__To do__.
This exercise calls for the data below to be retyped exactly, minus any images.
+ + +
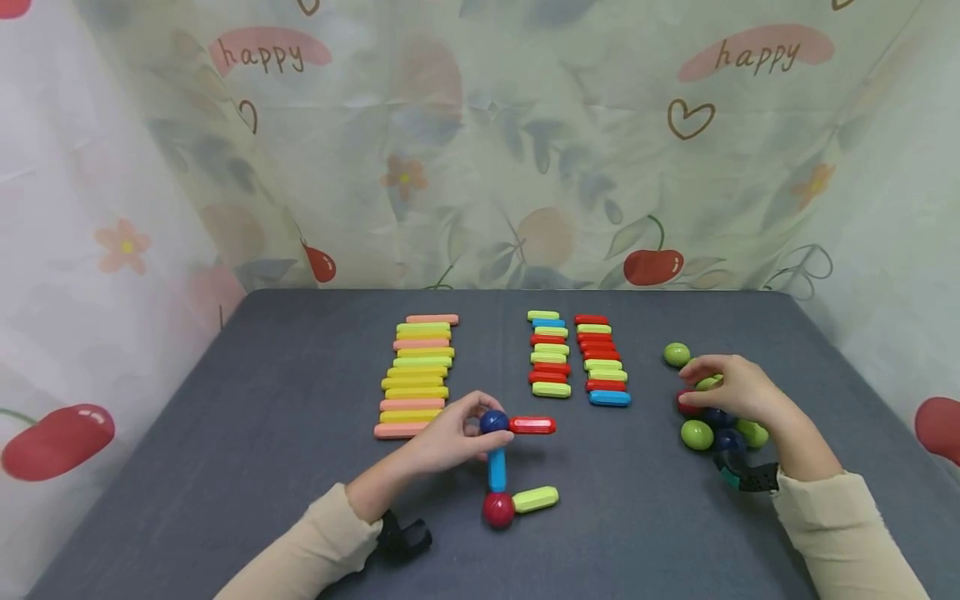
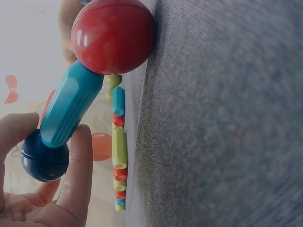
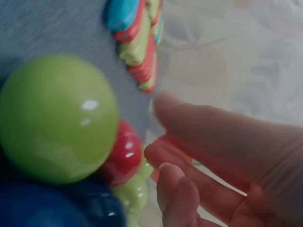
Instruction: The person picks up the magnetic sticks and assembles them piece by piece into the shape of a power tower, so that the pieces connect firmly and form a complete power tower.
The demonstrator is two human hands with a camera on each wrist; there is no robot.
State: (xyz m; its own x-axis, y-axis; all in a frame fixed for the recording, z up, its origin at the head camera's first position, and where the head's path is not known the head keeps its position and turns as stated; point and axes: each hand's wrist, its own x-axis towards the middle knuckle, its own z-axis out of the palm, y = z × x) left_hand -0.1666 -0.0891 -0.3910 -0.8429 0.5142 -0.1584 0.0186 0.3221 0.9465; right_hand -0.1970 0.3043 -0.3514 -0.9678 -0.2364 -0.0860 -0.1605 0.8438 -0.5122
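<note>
My left hand pinches a dark blue ball between thumb and fingers. A red stick points right from that ball, and a blue stick joins it to a red ball nearer the front. From the red ball a lime stick extends right. My right hand hovers over the ball pile with bent, relaxed fingers and nothing between them, close to another red ball.
Around the right hand lie green balls and dark blue balls. Long pink, yellow and lime sticks form a column left of centre. Two columns of short sticks lie right of centre. A patterned curtain hangs behind.
</note>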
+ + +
__Answer for this exercise__.
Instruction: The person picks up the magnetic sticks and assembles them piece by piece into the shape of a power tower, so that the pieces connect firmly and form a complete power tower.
The demonstrator is two human hands with a camera on each wrist; there is no robot.
State: (xyz m; its own x-axis, y-axis; all in a frame fixed for the recording, z up, its origin at the head camera's first position, and where the head's path is not known the head keeps its position and turns as stated; point and axes: each hand's wrist, its own x-axis towards the middle knuckle, its own z-axis out of the palm, y = z × x) left_hand -0.1666 -0.0891 -0.3910 -0.8429 0.5142 -0.1584 0.0186 0.3221 0.9465; right_hand -0.1970 0.3043 -0.3514 -0.9678 -0.2364 -0.0860 -0.1605 0.8438 -0.5122
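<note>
My left hand pinches a dark blue ball between thumb and fingers. A red stick points right from that ball, and a blue stick joins it to a red ball nearer the front. From the red ball a lime stick extends right. My right hand hovers over the ball pile with bent, relaxed fingers and nothing between them, close to another red ball.
Around the right hand lie green balls and dark blue balls. Long pink, yellow and lime sticks form a column left of centre. Two columns of short sticks lie right of centre. A patterned curtain hangs behind.
</note>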

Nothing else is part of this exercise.